> **Task to carry out**: From first line to last, copy the listing exactly and omit its pictures.
===============
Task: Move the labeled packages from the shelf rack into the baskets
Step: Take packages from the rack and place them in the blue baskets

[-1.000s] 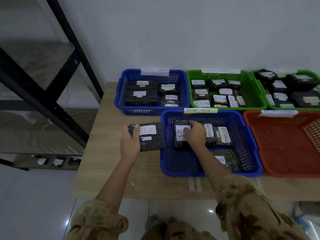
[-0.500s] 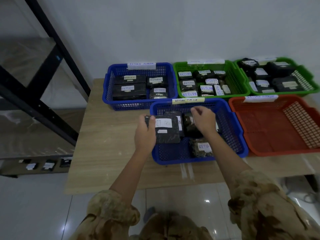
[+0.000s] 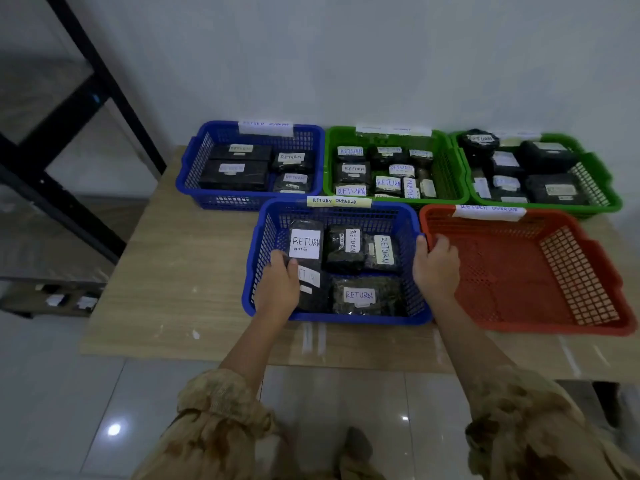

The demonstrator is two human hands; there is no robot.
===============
> **Output for this exercise**:
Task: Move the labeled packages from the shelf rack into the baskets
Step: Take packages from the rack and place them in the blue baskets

[-1.000s] 
[-0.500s] 
[+0.000s] 

The demonstrator is two human hands; there is no robot.

This finishes the answer.